--- DATASET EXTRACT Enclosed Below ---

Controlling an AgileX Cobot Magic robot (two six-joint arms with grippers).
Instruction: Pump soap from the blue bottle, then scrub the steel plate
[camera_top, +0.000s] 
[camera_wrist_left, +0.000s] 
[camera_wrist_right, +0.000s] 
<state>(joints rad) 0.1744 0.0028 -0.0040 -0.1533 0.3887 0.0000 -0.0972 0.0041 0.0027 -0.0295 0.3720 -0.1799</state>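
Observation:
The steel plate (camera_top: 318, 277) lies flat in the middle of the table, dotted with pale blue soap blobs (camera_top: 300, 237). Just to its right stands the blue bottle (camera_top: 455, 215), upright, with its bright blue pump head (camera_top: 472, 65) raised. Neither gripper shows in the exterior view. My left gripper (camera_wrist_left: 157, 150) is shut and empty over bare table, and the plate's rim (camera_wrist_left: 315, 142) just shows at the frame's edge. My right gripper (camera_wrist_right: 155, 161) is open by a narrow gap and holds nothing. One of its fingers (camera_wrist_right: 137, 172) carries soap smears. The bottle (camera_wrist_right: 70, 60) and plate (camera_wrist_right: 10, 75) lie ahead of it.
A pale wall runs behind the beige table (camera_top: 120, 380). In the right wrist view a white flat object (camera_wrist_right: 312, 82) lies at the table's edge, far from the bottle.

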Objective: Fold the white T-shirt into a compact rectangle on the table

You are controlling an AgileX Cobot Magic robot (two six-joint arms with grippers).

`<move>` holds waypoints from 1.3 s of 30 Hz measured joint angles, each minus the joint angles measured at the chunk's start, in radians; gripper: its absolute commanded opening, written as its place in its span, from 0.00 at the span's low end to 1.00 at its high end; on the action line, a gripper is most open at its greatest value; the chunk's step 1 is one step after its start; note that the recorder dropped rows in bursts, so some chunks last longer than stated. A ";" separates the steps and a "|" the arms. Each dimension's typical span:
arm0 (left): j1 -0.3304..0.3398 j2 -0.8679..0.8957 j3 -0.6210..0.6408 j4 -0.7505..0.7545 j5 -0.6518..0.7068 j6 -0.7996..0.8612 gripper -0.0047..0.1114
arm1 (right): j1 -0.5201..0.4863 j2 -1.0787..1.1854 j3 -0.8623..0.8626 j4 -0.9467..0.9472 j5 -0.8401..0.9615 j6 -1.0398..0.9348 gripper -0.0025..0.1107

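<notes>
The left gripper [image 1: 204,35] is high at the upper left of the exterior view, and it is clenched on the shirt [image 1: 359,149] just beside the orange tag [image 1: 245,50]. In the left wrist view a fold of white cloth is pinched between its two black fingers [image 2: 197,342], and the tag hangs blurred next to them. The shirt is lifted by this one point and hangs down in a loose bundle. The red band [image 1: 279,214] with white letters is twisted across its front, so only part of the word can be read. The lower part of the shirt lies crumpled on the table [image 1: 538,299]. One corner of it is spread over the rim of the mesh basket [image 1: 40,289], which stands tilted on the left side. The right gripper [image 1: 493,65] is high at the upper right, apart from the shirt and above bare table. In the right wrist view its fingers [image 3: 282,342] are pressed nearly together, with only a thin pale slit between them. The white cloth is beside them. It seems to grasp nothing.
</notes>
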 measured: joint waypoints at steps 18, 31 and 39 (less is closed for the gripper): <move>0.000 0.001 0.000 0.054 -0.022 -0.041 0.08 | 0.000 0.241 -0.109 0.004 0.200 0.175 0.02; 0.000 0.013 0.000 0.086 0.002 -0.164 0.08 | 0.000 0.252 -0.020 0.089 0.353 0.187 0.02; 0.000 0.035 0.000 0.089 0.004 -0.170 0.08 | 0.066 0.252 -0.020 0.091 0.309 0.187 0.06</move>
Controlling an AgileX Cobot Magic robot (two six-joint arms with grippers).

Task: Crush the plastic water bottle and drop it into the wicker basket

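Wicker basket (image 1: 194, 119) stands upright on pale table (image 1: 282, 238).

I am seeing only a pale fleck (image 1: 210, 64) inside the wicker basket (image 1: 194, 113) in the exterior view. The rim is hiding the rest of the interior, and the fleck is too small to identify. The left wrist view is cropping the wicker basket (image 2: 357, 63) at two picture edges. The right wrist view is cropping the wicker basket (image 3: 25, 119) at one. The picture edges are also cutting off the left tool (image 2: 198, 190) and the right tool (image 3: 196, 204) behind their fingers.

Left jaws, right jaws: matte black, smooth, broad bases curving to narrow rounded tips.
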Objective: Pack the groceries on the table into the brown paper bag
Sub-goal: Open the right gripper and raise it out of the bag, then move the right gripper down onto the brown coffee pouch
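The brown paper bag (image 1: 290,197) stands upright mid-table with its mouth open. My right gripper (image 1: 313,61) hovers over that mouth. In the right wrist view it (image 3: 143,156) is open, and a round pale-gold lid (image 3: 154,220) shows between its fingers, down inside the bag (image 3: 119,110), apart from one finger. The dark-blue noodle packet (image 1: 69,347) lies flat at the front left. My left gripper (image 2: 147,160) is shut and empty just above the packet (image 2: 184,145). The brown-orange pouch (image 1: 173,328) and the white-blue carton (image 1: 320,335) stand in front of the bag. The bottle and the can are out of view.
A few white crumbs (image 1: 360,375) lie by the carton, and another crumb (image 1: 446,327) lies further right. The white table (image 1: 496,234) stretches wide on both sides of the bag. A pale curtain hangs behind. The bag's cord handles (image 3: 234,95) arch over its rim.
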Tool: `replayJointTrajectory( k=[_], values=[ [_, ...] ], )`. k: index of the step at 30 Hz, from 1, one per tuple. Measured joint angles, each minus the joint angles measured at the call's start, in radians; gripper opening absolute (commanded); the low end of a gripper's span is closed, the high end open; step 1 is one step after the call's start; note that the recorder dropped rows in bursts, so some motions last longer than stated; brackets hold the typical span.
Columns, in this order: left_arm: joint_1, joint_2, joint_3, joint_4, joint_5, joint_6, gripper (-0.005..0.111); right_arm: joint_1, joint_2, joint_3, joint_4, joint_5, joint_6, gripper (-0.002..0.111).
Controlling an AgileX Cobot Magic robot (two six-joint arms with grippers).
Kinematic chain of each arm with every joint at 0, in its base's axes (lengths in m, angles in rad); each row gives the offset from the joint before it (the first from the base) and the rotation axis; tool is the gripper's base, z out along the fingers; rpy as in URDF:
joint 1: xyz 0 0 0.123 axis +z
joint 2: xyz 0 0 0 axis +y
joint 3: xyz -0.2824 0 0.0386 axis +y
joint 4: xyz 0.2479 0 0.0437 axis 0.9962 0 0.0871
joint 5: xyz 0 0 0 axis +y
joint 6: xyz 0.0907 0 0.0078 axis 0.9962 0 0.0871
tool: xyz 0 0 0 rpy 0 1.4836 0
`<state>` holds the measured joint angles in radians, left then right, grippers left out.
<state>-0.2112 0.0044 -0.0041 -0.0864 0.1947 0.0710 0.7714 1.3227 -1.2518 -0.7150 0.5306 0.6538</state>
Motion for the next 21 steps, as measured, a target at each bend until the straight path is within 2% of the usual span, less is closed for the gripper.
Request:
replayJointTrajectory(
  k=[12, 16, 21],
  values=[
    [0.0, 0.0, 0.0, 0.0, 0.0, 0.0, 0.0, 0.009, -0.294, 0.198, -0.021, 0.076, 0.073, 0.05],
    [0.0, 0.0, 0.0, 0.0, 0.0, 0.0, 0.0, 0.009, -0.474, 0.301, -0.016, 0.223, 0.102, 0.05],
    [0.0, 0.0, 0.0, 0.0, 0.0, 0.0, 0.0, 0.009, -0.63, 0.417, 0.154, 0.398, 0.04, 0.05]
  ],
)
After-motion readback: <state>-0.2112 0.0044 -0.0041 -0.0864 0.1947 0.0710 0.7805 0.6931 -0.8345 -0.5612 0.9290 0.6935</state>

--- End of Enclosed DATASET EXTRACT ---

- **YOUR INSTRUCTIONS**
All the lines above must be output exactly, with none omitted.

- **RESULT OF THIS EXERCISE**
Controlling an AgileX Cobot Magic robot (two six-joint arms with grippers).
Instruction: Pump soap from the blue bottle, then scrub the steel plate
[camera_top, +0.000s] 
[camera_wrist_left, +0.000s] 
[camera_wrist_right, +0.000s] 
<state>(joints rad) 0.1744 0.0028 -0.0040 -0.1533 0.3887 0.0000 -0.0972 0.0041 0.0027 -0.0295 0.3720 -0.1799</state>
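Observation:
The steel plate (camera_top: 318, 277) lies flat in the middle of the table, dotted with pale blue soap blobs (camera_top: 300, 237). Just to its right stands the blue bottle (camera_top: 455, 215), upright, with its bright blue pump head (camera_top: 472, 65) raised. Neither gripper shows in the exterior view. My left gripper (camera_wrist_left: 157, 150) is shut and empty over bare table, and the plate's rim (camera_wrist_left: 315, 142) just shows at the frame's edge. My right gripper (camera_wrist_right: 155, 161) is open by a narrow gap and holds nothing. One of its fingers (camera_wrist_right: 137, 172) carries soap smears. The bottle (camera_wrist_right: 70, 60) and plate (camera_wrist_right: 10, 75) lie ahead of it.
A pale wall runs behind the beige table (camera_top: 120, 380). In the right wrist view a white flat object (camera_wrist_right: 312, 82) lies at the table's edge, far from the bottle.
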
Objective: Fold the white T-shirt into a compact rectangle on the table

You are controlling an AgileX Cobot Magic robot (two six-joint arms with grippers).

`<move>` holds waypoints from 1.3 s of 30 Hz measured joint angles, each minus the joint angles measured at the chunk's start, in radians; gripper: its absolute commanded opening, written as its place in its span, from 0.00 at the span's low end to 1.00 at its high end; on the action line, a gripper is most open at its greatest value; the chunk's step 1 is one step after its start; note that the recorder dropped rows in bursts, so some chunks last longer than stated. A ";" separates the steps and a "|" the arms. Each dimension's typical span:
arm0 (left): j1 -0.3304..0.3398 j2 -0.8679..0.8957 j3 -0.6210..0.6408 j4 -0.7505..0.7545 j5 -0.6518..0.7068 j6 -0.7996..0.8612 gripper -0.0047..0.1114
arm1 (right): j1 -0.5201..0.4863 j2 -1.0787..1.1854 j3 -0.8623..0.8626 j4 -0.9467..0.9472 j5 -0.8401..0.9615 j6 -1.0398..0.9348 gripper -0.0025..0.1107

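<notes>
The left gripper [image 1: 204,35] is high at the upper left of the exterior view, and it is clenched on the shirt [image 1: 359,149] just beside the orange tag [image 1: 245,50]. In the left wrist view a fold of white cloth is pinched between its two black fingers [image 2: 197,342], and the tag hangs blurred next to them. The shirt is lifted by this one point and hangs down in a loose bundle. The red band [image 1: 279,214] with white letters is twisted across its front, so only part of the word can be read. The lower part of the shirt lies crumpled on the table [image 1: 538,299]. One corner of it is spread over the rim of the mesh basket [image 1: 40,289], which stands tilted on the left side. The right gripper [image 1: 493,65] is high at the upper right, apart from the shirt and above bare table. In the right wrist view its fingers [image 3: 282,342] are pressed nearly together, with only a thin pale slit between them. The white cloth is beside them. It seems to grasp nothing.
</notes>
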 measured: joint waypoints at steps 18, 31 and 39 (less is closed for the gripper): <move>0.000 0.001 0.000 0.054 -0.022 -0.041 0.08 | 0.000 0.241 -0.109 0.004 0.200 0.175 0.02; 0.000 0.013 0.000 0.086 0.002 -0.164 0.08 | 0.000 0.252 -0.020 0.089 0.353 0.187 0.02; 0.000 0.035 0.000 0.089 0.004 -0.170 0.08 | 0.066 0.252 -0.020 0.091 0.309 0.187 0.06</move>
Controlling an AgileX Cobot Magic robot (two six-joint arms with grippers).

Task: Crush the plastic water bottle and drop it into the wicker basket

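Wicker basket (image 1: 194, 119) stands upright on pale table (image 1: 282, 238).

I am seeing only a pale fleck (image 1: 210, 64) inside the wicker basket (image 1: 194, 113) in the exterior view. The rim is hiding the rest of the interior, and the fleck is too small to identify. The left wrist view is cropping the wicker basket (image 2: 357, 63) at two picture edges. The right wrist view is cropping the wicker basket (image 3: 25, 119) at one. The picture edges are also cutting off the left tool (image 2: 198, 190) and the right tool (image 3: 196, 204) behind their fingers.

Left jaws, right jaws: matte black, smooth, broad bases curving to narrow rounded tips.
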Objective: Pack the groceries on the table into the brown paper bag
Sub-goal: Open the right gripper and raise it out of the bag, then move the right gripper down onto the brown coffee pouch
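The brown paper bag (image 1: 290,197) stands upright mid-table with its mouth open. My right gripper (image 1: 313,61) hovers over that mouth. In the right wrist view it (image 3: 143,156) is open, and a round pale-gold lid (image 3: 154,220) shows between its fingers, down inside the bag (image 3: 119,110), apart from one finger. The dark-blue noodle packet (image 1: 69,347) lies flat at the front left. My left gripper (image 2: 147,160) is shut and empty just above the packet (image 2: 184,145). The brown-orange pouch (image 1: 173,328) and the white-blue carton (image 1: 320,335) stand in front of the bag. The bottle and the can are out of view.
A few white crumbs (image 1: 360,375) lie by the carton, and another crumb (image 1: 446,327) lies further right. The white table (image 1: 496,234) stretches wide on both sides of the bag. A pale curtain hangs behind. The bag's cord handles (image 3: 234,95) arch over its rim.
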Tool: `replayJointTrajectory( k=[_], values=[ [_, ...] ], )`. k: index of the step at 30 Hz, from 1, one per tuple. Measured joint angles, each minus the joint angles measured at the call's start, in radians; gripper opening absolute (commanded); the low end of a gripper's span is closed, the high end open; step 1 is one step after the call's start; note that the recorder dropped rows in bursts, so some motions last longer than stated; brackets hold the typical span.
Columns, in this order: left_arm: joint_1, joint_2, joint_3, joint_4, joint_5, joint_6, gripper (-0.005..0.111); right_arm: joint_1, joint_2, joint_3, joint_4, joint_5, joint_6, gripper (-0.002..0.111).
Controlling an AgileX Cobot Magic robot (two six-joint arms with grippers).
Kinematic chain of each arm with every joint at 0, in its base's axes (lengths in m, angles in rad); each row gives the offset from the joint before it (the first from the base) and the rotation axis; tool is the gripper's base, z out along the fingers; rpy as in URDF:
joint 1: xyz 0 0 0.123 axis +z
joint 2: xyz 0 0 0 axis +y
joint 3: xyz -0.2824 0 0.0386 axis +y
joint 4: xyz 0.2479 0 0.0437 axis 0.9962 0 0.0871
joint 5: xyz 0 0 0 axis +y
joint 6: xyz 0.0907 0 0.0078 axis 0.9962 0 0.0871
tool: xyz 0 0 0 rpy 0 1.4836 0
`<state>` holds the measured joint angles in radians, left then right, grippers left out.
<state>-0.2112 0.0044 -0.0041 -0.0864 0.1947 0.0710 0.7714 1.3227 -1.2518 -0.7150 0.5306 0.6538</state>
Motion for the next 21 steps, as measured, a target at each bend until the straight path is within 2% of the usual span, less is closed for the gripper.
Request:
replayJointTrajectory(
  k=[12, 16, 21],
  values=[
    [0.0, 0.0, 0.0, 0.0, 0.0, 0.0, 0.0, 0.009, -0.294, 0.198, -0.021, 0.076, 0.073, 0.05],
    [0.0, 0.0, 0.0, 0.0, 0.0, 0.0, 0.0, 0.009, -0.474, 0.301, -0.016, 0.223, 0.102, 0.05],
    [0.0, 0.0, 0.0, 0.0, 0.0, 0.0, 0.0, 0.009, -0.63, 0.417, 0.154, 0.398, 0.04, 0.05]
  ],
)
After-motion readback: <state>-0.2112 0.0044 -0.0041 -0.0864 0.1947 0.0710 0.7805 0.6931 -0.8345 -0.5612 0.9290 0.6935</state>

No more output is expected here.